The episode marked the return of the character Rachel Jordan, who had previously appeared in the season eleven episode "Alone Again, Natura-Diddily" (2000). Rachel was guest voiced by American musician Shawn Colvin in both episodes. Colvin has told the Seattle Post-Intelligencer that being raised in Carbondale, Illinois meant she did not have to do much research for the guest appearances: "It's just very isolated [in Carbondale]. There was church music and that was about it. [...] I didn't have to dig too deep for the role. I suppose the whole 'Simpsons' thing is kind of like a hick town."

==Release==
The episode originally aired on the Fox network in the United States on May 6, 2001. On August 18, 2009, it was released on DVD as part of the box set The Simpsons – The Complete Twelfth Season. Staff members Mike Scully, Al Jean, Ian Maxtone-Graham, Carolyn Omine, Don Payne, Matt Selman, Tom Gammill, and Chuck Sheetz participated in the DVD audio commentary for the episode. Deleted scenes from the episode, including an alternate ending, were featured in the box set as well.

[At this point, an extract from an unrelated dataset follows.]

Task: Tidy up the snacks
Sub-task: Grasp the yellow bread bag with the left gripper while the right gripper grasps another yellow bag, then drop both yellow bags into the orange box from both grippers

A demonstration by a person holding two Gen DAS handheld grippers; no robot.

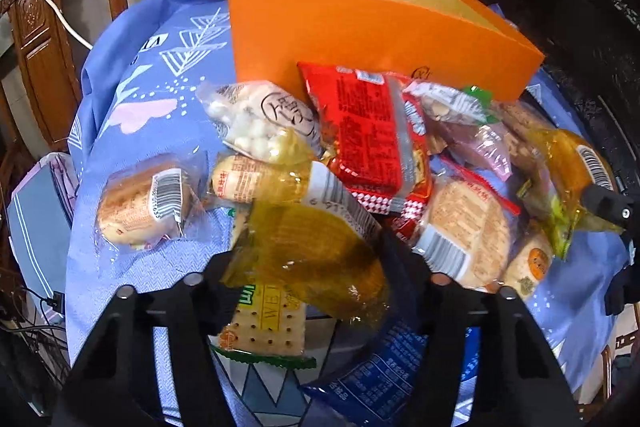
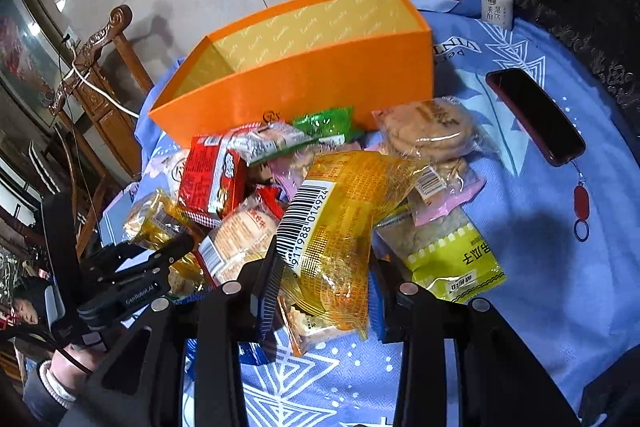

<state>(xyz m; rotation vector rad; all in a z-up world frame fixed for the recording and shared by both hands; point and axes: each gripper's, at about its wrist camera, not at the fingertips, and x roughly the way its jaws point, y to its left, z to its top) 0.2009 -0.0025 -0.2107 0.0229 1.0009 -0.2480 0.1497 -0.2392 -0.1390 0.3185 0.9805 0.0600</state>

Critics have given "I'm Goin' to Praiseland" generally mixed reviews. DVD Movie Guide's Colin Jacobson commented that "Given its theme, 'Praiseland' comes with a large risk of turning sappy. And it does! From its thin plot to its uninspired gags, the show never manages to get any legs under it. This is forgettable Simpsons." Nancy Basile of About.com wrote in her review that episode "was part touching, part creepy and part hysterical. Homer was his old self: His heart was in the right place, but he screwed up everything. I felt for Ned, but at the same time grimaced when he touched Maude's imprint on the bed. My only real complaint is the very end. The last few episodes [of the twelfth season] have had typical sitcom wrap-up lines."